Denial of Application
If you deny an application, prepare and forward the decision to the alien on Form I-292, with attached I-290B in the event the alien wishes to appeal.
When you deny an application for a reentry permit on the ground that the applicant had abandoned lawful permanent resident status, and the applicant is within the U.S., refer the case to Investigations for consideration of instituting expulsion proceedings on the ground that the alien was not admissible as a returning resident at the time of last entry.
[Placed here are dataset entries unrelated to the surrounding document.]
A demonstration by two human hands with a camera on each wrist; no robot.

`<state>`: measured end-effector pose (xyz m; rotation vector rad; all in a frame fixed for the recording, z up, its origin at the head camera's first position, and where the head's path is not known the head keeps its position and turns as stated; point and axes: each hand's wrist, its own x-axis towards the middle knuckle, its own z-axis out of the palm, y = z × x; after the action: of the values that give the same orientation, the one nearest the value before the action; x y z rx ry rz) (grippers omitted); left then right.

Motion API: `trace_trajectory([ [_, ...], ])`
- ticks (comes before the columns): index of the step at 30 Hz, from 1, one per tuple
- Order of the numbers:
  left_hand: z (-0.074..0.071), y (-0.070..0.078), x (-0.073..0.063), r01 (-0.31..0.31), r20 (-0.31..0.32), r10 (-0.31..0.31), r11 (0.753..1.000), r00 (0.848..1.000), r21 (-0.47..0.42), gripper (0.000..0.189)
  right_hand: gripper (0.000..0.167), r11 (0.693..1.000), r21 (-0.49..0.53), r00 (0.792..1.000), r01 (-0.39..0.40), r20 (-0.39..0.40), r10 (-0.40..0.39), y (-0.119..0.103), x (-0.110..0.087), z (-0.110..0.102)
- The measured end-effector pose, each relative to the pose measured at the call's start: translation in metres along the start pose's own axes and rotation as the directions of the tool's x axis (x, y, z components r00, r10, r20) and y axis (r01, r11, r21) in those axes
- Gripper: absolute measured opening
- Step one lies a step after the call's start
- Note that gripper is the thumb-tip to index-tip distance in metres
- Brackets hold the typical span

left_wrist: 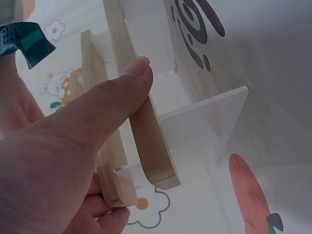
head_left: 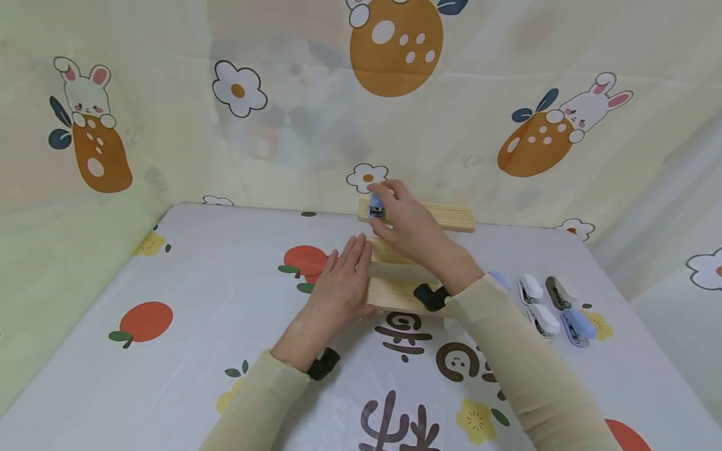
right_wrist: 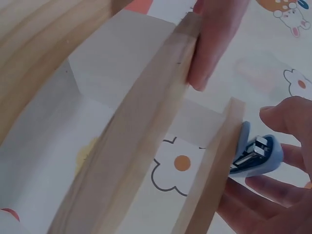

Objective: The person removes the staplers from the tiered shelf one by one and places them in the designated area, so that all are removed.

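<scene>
A stepped rack of pale wooden boards (head_left: 408,299) on translucent side panels (left_wrist: 204,126) stands on the table. My left hand (head_left: 344,282) lies against its left end, fingers straight along the boards and thumb (left_wrist: 117,95) pressing the front board. At the left end of the top board (head_left: 445,217) my right hand (head_left: 408,222) holds a small blue stapler (head_left: 375,207) with bent fingers. The stapler's metal nose faces toward me, and in the right wrist view the stapler (right_wrist: 256,155) overlaps the board's edge.
To the right of the rack lie several mini staplers: white ones (head_left: 544,321), a dark-and-pale one (head_left: 558,292) and a blue one (head_left: 579,327). Another blue piece (head_left: 499,280) is partly hidden by my right sleeve. A printed curtain (head_left: 304,138) hangs behind the patterned tablecloth (head_left: 186,363).
</scene>
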<state>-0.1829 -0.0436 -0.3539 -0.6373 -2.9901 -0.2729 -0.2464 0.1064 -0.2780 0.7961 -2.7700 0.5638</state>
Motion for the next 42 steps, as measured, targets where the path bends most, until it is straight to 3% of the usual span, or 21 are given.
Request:
trace_trajectory([
  [13, 0.0, -0.002, 0.0, 0.015, 0.023, -0.015, 1.0, 1.0, -0.015, 0.126, 0.039, 0.994, -0.101, 0.997, -0.036, -0.069, 0.029, -0.007, 0.01, 0.007],
  [21, -0.001, -0.001, 0.001, 0.014, 0.02, -0.014, 1.0, 1.0, -0.006, 0.125, 0.032, 0.996, -0.074, 0.994, -0.053, -0.097, 0.046, -0.006, 0.011, 0.008],
  [36, 0.0, -0.001, 0.001, 0.017, 0.014, -0.017, 1.0, 1.0, 0.006, 0.124, 0.039, 0.999, -0.036, 0.998, -0.009, -0.07, 0.006, 0.0, 0.008, 0.006],
  [42, 0.0, 0.0, 0.001, 0.008, 0.011, -0.008, 1.0, 1.0, 0.003, 0.125, 0.036, 0.999, 0.021, 0.992, 0.026, -0.124, -0.024, 0.006, 0.004, 0.005],
])
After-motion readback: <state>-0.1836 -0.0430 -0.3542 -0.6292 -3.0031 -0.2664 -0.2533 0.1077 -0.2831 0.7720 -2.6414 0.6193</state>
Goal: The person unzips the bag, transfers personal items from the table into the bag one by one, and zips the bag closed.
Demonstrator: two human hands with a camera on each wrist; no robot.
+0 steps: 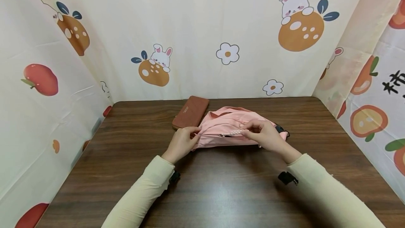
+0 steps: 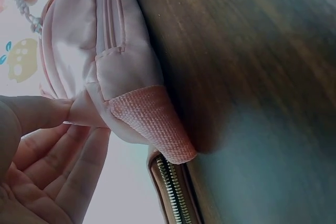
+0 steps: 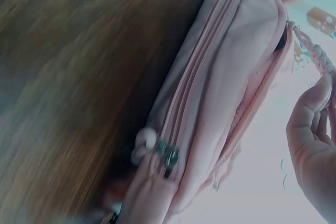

If the applicant is abroad and it appears that there may be an attempt to return to the U.S., consider posting a lookout notice, or notifying the port of en
try if the date, place and manner of proposed reentry are known.
The following is a list of precedent decisions which pertain to the adjudication of an application for a reentry permit, with a brief synopsis of each.
Matter of V--
4 I&N Dec. 143 (BIA 1950; Acting Attorney General 1950)
. Upon return to U.S., a reentry permit which has not been procured by fraud or misrepresentation must be accepted as establishing that the alien is returning from a temporary visit abroad.
Matter of M--
4 I&N Dec. 189 (Central Office 1950; BIA 1951)
. Inadvertent issuance of reentry permit to alien not entitled to such document cannot give the alien a status denied by law.
Matter of Paparo
10 I&N Dec. 649 (Acting Regional Commissioner 1964)
. Application for reentry permit must be submitted prior to departure.
Matter of Esposito
, 10 I&N Dec. 661 (Regional Commissioner 1964)
. Alien who entered the U.S. unlawfully and remained in illegal status is ineligible for a reentry permit.
Matter of Mosqueda
, 14 I&N Dec. 55 (Regional Commissioner 1972)
. Discretionary denial where applicant would be executing outstanding order or deportation by departure.
Matter of Manion
, 11 I&N Dec. 261 (District Director 1965)
. An applicant is eligible who has been in the employ of an American firm abroad and who has close family ties in the U.S.
Matter of Wu
14 I&N Dec. 290 (Regional Commissioner 1973)
. Despite short stays in the U.S., denial of application was incorrect because applicant has maintained ties in U.S., absences abroad were in connection with employment by an American firm, and application to preserve continuity of residence for naturalization purposes had been approved.
Matter of Souqi
, 14 I&N Dec. 390 (Regional Commissioner 1973)
. Application granted for purpose of returning abroad for approximately two years to dispose of business and home and to arrange to bring immediate family to U.S. for permanent residence.
Matter of Guoit
14 I&N Dec. 393 (District Director 1973)
. An alien who desires to depart for approximately two years to teach at a university abroad, who is taking with him his family and all possessions, and whose principal place of abode will be abroad, but who intends to return to the U.S., is eligible for a reentry permit.
Matter of Thomopoulos
, 15 I&N Dec. 466 (Acting Regional Commissioner 1975)
. In determining intent to depart temporarily, the following factors should be considered: duration of absence; motive for departure; location of applicant's job, family ties, and property holdings, and date of intended return.
Matter of John
17 I&N Dec. 534 (Regional Commissioner 1980)
. An alien absent for extended periods of time performing missionary work abroad for a recognized U.S. religious denomination is eligible for a reentry permit.